Culture Campaniforme
Pendant la deuxième moitié du IIIe millénaire av. J.-C., les populations de l’Estrémadure n’habitaient donc plus dans de grands villages fortifiés, pour une raison toujours inconnue aujourd’hui. C’est à cette période que la culture Campaniforme apparait. Le nom de cette culture que l’on retrouve ailleurs en Europe est déterminé par la forme en cloche caractéristique de ses céramiques. Le peuplement était fait par de petits groupes familiaux. Cette organisation était peut-être un mode de fonctionnement plus adapté à l’exploitation et production des ressources nécessaires à la survie.

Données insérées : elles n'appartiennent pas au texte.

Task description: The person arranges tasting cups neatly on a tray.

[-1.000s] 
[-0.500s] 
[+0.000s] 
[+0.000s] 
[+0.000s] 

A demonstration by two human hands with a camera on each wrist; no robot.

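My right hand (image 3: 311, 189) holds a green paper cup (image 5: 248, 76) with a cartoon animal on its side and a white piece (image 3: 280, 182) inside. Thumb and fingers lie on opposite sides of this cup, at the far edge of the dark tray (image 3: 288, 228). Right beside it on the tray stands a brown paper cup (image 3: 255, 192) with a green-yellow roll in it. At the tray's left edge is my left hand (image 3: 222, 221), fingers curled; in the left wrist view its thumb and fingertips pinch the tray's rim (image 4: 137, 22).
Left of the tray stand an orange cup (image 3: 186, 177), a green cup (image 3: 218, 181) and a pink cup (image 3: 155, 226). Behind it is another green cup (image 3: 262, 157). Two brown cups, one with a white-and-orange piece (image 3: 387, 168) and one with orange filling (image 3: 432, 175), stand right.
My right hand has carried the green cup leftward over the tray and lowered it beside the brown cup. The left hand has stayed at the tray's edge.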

Aujourd’hui, on pense que c’est une croissante intensification des échanges économiques et spécialisation des productions de la société agro-pastorale qui a provoqué la construction de villages fortifiés. Le besoin d’une organisation toujours plus efficace pour produire en quantités suffisantes pour tous et pour se défendre des autres groupes ont eu pour conséquence visible la construction de fortifications.
Malgré leurs murailles, il s’agissait de sociétés ouvertes sur l’extérieur, qui faisaient commerce avec les voisins, ce qui explique des influences indirectes d’autres peuples de la Méditerranée. Après l’abandon de ces premières fortifications, il faudra attendre l’Âge du Bronze et la culture des Castro pour que des villages fortifiés existent à nouveau au Portugal…
Les lusitaniens, que nous considérons souvent comme étant les ancêtres des portugais, sont bien plus tardifs. Ils sont un mélange des peuples ibériques avec les envahisseurs celtes, arrivés entre le deuxième et premier millénaire av. J.-C., soit plus de 1000 ans après les peuples de la culture Campaniforme… mais c’est une autre histoire !
Bibliographie
CARDOSO, João Luís – Pré-história de Portugal. Lisboa: Universidade Aberta, 2007.
MONGE SOARES, António Manuel; CARDOSO, João Luís – Cronologia absoluta para as ocupações do Neolítico Final e do Calcolítico Inicial do povoado pré-histórico de Leceia (Oeiras). In CARDOSO, João Luís – Estudos arqueológicos de Oeiras, volume 5. Oeiras, Câmara Municipal, 1995 (pp. 263-276).